Task
Repeat nothing but the lines below running from the one containing "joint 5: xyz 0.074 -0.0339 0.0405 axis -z" to the one containing "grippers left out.". Keep both end lines.

Extracted records
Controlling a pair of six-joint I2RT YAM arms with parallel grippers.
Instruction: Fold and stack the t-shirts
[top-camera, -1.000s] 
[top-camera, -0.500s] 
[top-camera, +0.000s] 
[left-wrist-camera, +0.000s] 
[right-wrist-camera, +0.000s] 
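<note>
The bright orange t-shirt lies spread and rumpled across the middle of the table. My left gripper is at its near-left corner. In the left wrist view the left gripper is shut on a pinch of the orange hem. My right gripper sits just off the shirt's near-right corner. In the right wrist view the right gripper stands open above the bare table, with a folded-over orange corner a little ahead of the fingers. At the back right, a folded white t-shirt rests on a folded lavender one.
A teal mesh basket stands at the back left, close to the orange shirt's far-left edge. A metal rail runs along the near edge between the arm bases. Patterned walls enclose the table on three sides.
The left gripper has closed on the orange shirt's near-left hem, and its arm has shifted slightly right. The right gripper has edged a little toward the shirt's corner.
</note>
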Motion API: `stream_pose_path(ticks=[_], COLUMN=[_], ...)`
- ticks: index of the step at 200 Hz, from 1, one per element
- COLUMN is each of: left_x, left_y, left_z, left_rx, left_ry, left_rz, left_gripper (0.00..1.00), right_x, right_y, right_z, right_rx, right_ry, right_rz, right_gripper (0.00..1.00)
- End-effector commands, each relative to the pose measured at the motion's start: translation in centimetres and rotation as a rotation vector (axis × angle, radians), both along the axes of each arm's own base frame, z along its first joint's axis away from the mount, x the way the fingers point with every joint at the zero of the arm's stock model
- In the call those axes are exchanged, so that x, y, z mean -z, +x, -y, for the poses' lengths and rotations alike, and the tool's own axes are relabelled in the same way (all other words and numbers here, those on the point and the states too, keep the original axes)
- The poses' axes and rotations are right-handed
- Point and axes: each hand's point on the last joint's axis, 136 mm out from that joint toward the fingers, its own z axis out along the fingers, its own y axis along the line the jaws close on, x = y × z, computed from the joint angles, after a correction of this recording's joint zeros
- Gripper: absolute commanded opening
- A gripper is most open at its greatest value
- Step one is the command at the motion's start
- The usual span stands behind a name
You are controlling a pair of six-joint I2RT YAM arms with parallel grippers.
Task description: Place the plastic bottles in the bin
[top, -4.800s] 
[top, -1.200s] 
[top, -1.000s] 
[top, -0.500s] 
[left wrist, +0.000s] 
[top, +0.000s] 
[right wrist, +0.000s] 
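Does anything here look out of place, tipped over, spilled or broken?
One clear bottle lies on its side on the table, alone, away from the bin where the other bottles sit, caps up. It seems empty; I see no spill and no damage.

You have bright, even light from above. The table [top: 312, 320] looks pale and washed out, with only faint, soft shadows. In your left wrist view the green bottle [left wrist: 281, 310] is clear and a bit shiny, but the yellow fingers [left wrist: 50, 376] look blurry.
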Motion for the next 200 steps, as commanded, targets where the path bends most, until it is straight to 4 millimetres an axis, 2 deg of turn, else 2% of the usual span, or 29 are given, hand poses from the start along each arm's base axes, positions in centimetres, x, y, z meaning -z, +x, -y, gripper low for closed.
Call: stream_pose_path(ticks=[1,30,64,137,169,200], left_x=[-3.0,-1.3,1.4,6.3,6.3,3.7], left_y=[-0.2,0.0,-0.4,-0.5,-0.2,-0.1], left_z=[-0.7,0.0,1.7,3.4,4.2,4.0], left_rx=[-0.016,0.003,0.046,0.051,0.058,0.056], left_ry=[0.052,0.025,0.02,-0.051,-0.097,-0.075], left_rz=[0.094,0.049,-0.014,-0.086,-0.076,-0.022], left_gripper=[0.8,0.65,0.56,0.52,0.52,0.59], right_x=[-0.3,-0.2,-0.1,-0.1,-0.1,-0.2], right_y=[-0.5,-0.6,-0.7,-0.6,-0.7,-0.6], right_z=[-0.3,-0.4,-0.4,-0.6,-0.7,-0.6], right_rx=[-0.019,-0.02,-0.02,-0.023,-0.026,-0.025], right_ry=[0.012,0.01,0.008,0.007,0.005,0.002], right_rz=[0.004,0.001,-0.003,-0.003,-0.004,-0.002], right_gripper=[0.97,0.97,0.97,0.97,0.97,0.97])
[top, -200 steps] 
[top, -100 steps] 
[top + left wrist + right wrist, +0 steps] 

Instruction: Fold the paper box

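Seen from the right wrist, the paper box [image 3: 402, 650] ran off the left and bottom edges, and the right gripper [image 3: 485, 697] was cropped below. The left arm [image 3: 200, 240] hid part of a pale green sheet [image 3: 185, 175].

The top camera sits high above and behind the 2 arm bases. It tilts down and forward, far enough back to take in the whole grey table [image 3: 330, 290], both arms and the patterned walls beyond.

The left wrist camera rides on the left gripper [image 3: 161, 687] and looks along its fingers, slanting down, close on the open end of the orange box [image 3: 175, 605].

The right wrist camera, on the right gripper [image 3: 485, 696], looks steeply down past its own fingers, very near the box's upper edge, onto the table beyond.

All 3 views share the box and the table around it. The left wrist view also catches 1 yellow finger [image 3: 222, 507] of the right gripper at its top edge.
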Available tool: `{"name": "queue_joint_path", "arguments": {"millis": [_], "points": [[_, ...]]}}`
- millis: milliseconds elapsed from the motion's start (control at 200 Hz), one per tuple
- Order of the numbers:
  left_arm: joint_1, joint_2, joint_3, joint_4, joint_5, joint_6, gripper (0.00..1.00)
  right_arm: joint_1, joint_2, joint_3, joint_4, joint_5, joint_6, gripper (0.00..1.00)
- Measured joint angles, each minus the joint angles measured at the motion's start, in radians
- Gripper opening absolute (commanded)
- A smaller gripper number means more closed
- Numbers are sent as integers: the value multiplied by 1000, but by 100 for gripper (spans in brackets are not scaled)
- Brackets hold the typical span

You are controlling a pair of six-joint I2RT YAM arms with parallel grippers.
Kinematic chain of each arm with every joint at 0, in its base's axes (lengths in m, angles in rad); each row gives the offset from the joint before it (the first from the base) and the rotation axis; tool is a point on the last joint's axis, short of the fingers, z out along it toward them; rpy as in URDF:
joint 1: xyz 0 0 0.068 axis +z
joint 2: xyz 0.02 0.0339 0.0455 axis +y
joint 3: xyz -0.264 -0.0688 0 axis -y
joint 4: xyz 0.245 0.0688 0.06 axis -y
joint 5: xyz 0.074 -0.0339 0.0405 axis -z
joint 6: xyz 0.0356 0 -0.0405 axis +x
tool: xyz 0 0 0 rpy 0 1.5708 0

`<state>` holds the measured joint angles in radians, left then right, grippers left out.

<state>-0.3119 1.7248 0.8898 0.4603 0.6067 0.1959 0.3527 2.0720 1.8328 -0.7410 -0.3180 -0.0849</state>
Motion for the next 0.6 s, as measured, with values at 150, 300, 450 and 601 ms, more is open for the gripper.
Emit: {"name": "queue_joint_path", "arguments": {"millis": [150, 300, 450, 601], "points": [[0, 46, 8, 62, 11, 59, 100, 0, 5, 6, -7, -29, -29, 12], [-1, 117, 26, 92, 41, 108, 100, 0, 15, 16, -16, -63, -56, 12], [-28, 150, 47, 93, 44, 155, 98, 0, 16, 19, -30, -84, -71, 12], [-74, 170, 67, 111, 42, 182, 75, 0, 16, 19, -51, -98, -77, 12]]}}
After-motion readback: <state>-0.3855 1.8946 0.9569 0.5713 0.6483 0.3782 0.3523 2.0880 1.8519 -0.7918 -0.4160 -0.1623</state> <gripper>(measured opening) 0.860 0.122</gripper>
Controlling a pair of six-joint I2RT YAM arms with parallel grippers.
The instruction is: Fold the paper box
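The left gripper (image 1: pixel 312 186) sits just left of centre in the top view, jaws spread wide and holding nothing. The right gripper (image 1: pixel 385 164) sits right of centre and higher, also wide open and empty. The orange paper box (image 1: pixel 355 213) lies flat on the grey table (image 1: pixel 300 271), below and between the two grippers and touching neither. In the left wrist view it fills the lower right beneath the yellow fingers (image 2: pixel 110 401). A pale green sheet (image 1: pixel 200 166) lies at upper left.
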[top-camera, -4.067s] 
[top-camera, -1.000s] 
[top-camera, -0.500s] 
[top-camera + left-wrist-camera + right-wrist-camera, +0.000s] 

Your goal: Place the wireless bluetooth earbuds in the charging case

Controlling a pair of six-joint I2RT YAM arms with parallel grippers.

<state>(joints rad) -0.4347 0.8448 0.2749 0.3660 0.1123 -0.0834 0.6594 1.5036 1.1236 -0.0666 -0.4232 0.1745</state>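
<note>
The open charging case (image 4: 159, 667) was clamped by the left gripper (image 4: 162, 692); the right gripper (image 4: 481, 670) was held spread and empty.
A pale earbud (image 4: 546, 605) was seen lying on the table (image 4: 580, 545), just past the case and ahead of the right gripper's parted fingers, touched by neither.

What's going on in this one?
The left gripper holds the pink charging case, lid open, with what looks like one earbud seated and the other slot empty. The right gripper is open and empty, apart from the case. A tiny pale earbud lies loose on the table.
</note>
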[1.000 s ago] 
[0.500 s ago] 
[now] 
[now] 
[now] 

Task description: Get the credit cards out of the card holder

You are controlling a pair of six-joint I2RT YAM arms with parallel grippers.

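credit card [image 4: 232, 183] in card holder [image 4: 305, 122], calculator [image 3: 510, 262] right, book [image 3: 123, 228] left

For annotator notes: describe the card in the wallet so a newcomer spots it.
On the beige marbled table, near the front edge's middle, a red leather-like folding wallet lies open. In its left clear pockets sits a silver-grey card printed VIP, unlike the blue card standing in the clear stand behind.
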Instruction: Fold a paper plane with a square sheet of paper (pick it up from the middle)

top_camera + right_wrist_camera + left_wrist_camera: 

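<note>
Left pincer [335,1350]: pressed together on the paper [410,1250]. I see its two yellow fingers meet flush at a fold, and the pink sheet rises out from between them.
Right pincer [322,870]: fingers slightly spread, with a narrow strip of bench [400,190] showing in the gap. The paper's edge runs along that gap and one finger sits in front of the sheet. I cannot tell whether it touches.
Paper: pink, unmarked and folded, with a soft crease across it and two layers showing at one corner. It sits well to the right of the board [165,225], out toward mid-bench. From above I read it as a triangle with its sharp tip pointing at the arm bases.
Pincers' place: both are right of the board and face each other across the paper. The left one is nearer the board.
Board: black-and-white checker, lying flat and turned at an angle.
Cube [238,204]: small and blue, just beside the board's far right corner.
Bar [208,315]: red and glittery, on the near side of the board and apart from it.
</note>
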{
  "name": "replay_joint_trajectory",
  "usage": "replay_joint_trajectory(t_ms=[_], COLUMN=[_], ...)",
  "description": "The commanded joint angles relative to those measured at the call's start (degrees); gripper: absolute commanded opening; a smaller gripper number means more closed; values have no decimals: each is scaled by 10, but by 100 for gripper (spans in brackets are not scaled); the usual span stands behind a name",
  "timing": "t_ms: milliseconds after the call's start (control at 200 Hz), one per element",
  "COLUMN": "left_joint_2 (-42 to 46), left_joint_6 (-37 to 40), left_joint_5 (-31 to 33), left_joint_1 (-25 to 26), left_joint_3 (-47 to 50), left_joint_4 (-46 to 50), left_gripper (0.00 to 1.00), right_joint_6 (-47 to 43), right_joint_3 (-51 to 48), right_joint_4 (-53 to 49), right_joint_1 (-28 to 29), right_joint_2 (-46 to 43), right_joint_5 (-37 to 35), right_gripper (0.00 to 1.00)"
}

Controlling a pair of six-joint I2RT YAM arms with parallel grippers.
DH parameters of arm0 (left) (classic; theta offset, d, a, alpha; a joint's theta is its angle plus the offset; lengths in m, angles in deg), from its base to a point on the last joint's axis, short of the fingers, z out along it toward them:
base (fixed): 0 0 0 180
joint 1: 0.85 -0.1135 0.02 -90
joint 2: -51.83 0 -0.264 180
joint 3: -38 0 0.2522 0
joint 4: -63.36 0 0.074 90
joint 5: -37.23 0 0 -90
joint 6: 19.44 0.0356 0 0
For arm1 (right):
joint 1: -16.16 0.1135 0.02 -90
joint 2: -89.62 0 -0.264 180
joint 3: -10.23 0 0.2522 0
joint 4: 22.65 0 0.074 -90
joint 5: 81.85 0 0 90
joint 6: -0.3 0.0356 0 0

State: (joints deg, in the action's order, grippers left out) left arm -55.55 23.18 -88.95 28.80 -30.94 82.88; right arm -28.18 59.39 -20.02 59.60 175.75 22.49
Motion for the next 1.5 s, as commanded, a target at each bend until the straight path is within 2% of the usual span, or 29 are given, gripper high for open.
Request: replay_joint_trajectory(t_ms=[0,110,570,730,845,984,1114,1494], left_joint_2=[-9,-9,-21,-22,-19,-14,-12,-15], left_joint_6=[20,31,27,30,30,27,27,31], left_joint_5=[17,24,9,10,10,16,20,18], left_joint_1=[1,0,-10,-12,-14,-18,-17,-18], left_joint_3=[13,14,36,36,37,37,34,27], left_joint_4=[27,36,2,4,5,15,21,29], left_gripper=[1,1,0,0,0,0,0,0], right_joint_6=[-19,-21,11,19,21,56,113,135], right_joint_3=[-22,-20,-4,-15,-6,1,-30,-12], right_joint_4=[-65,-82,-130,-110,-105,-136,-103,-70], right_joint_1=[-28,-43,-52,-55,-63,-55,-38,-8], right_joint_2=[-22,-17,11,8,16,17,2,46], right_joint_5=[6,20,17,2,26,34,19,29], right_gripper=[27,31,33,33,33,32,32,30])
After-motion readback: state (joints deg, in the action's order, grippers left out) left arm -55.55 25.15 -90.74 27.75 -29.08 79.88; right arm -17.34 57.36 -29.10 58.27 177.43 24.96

Reply
joint 5: xyz 0.074 -0.0339 0.0405 axis -z
joint 6: xyz 0.0356 0 -0.0405 axis +x
tool: xyz 0 0 0 rpy 0 1.5708 0

`<state>` holds the measured joint angles in radians, left then right, grippers left out.

With this, the exercise is done.